И тут же – слишком уж скоро – фрагмент обрывался. Но по окончании просмотра оставалось в высшей степени отвратительное ощущение, которое я сразу приписал одному из касловских приемов. Я вспомнил, что испытывал то же самое, когда впервые увидел «Иуду», – ощущение, будто я стал свидетелем какой-то кары Господней, не предназначенной для моих глаз, не являющейся частью моего мира.

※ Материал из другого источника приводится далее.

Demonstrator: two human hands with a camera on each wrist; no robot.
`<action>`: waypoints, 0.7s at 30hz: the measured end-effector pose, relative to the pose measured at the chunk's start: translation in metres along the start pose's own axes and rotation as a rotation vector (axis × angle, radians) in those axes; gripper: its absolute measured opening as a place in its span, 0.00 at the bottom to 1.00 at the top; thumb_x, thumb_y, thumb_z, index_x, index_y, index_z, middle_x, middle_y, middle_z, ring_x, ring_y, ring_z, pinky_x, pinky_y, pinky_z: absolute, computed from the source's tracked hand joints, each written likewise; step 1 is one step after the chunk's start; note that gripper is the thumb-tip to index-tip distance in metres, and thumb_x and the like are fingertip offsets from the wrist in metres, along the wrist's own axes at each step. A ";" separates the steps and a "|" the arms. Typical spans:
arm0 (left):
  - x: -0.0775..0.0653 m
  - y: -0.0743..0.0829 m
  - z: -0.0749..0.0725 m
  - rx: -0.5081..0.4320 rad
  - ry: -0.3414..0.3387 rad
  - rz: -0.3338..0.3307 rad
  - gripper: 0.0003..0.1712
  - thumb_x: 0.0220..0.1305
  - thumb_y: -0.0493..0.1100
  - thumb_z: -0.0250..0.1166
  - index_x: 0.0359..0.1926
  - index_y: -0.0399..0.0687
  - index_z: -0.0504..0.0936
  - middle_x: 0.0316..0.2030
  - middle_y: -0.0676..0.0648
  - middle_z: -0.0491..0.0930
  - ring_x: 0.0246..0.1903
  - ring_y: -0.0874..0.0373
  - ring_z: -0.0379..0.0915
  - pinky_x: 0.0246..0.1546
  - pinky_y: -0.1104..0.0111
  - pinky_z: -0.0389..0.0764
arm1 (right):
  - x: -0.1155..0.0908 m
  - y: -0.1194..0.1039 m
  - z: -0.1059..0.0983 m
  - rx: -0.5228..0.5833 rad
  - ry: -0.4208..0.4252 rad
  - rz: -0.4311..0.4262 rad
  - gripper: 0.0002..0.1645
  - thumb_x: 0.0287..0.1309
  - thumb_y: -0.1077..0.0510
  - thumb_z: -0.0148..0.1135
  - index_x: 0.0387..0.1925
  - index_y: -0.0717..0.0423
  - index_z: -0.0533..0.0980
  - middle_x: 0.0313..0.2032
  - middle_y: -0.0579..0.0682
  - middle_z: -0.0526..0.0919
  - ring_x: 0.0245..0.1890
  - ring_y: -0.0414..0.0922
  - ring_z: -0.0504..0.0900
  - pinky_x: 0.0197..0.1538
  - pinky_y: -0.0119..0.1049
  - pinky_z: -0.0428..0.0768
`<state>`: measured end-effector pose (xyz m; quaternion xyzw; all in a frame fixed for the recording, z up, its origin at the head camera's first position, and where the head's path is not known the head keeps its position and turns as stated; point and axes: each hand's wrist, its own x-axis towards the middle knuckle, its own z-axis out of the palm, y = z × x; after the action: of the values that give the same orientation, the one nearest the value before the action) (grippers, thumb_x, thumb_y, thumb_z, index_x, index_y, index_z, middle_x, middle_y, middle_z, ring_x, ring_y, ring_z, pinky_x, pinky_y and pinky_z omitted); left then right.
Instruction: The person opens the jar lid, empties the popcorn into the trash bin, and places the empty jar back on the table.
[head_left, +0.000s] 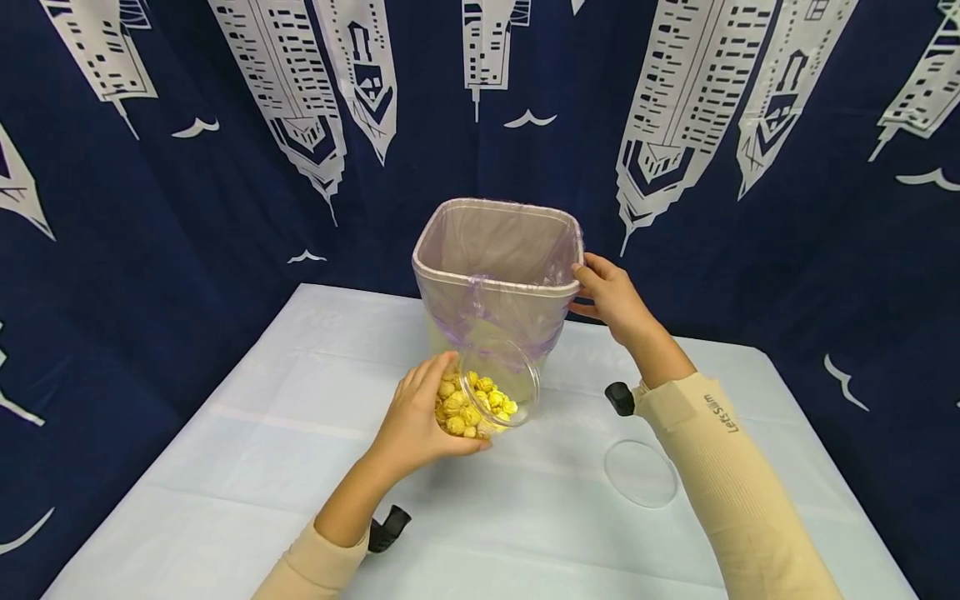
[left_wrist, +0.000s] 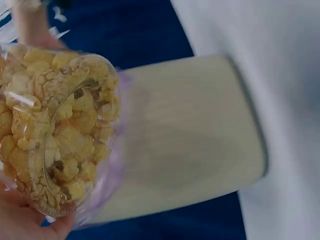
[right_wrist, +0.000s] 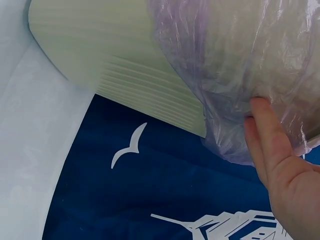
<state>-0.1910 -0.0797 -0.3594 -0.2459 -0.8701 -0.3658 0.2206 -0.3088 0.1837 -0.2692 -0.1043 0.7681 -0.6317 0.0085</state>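
My left hand (head_left: 416, 425) grips a clear plastic tub (left_wrist: 60, 130) from its left side, thumb below and fingers above. Yellow popcorn (head_left: 457, 408) fills part of the tub, which is tipped with its open mouth facing right. Behind it stands a pale trash bin (left_wrist: 195, 135), upright and lined with a thin purple bag (right_wrist: 225, 75) folded over its rim. At the bin's right side, my right hand (head_left: 615, 300) holds the rim, thumb at the top edge. Its fingers (right_wrist: 270, 130) press the bag's outside in the right wrist view.
A round clear lid (head_left: 641, 473) lies on the white-covered table (head_left: 247, 467), near my right forearm. Close behind the bin hangs a dark blue curtain (head_left: 525, 158) printed with white buildings and birds. It also runs along both sides.
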 end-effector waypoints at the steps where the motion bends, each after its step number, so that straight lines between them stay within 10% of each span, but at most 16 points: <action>1: 0.002 0.001 -0.005 -0.019 0.022 -0.018 0.60 0.23 0.57 0.78 0.60 0.44 0.61 0.56 0.45 0.66 0.55 0.51 0.59 0.55 0.54 0.59 | 0.000 0.000 0.000 -0.003 -0.001 -0.003 0.32 0.66 0.51 0.42 0.66 0.63 0.50 0.59 0.65 0.61 0.52 0.54 0.70 0.51 0.45 0.71; 10: 0.029 0.008 -0.056 -0.104 0.198 -0.041 0.56 0.25 0.52 0.79 0.60 0.50 0.62 0.52 0.49 0.66 0.52 0.55 0.57 0.50 0.56 0.61 | -0.001 0.001 0.000 -0.013 -0.004 -0.010 0.33 0.66 0.50 0.41 0.66 0.62 0.50 0.59 0.64 0.61 0.51 0.52 0.70 0.50 0.42 0.72; 21: 0.081 0.023 -0.092 0.110 0.350 0.056 0.56 0.24 0.57 0.79 0.57 0.46 0.63 0.53 0.45 0.66 0.53 0.49 0.57 0.50 0.56 0.59 | -0.002 0.002 -0.001 -0.010 -0.017 -0.030 0.32 0.66 0.50 0.41 0.66 0.62 0.51 0.59 0.65 0.61 0.52 0.54 0.70 0.51 0.44 0.72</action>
<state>-0.2220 -0.1126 -0.2438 -0.1904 -0.8299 -0.3485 0.3918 -0.3078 0.1852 -0.2716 -0.1211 0.7695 -0.6270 0.0048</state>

Клаус прокрутил этот фрагмент еще три раза. Рядом с собой в темном зале я чувствовал, как растет напряжение Ольги. Она отнюдь не получала удовольствия, а напротив, как могла успокаивала себя, отчего мне было трудно сосредоточиться. Я чувствовал себя виноватым – ведь это из-за меня она пришла в такое расстройство. Когда я предложил закончить просмотр, Ольга сразу же почувствовала облегчение, как тонущий пловец, которому удалось вынырнуть на поверхность и глотнуть воздуха. Я в шутку сказал:
– Я вас там не видел, если только вы не изображали шамана.
Она совершенно серьезно ответила:
– Нет-нет, меня там вроде не было. Но я была так близка с Максом, когда он над этим работал, что иногда мне кажется, может быть, я и там – среди танцующих…
Клаус поспешил ее успокоить.
– Успокойся, дорогая. Появись ты на экране, мы бы тебя непременно увидели, разве нет?
Я знал ответ на этот вопрос, но ради Ольги решил промолчать.
Перед уходом я поблагодарил Клауса за потраченное на меня время.
– С удовольствием, – ответил он, а потом поправился: – Хотя смотреть эти кадры – удовольствие сомнительное. В особенности вторую пленку. Каждый раз видя это, я говорю себе, что не имею права смотреть. Я испытал подобное ребенком, когда приятель-католик сказал мне, что на мессе он ест тело Христово. Я прежде никогда не слышал о таком. В этом было что-то пугающее, но и – так мне казалось – очень тайное, чего я не имел права видеть. Табу. Вы понимаете?
– Понимаю.
Позднее, дома у Ольги, я просмотрел сделанные у нее записи и использовал последнюю возможность выудить у нее все, что она помнила об этих фильмах, каждое сказанное Каслом слово.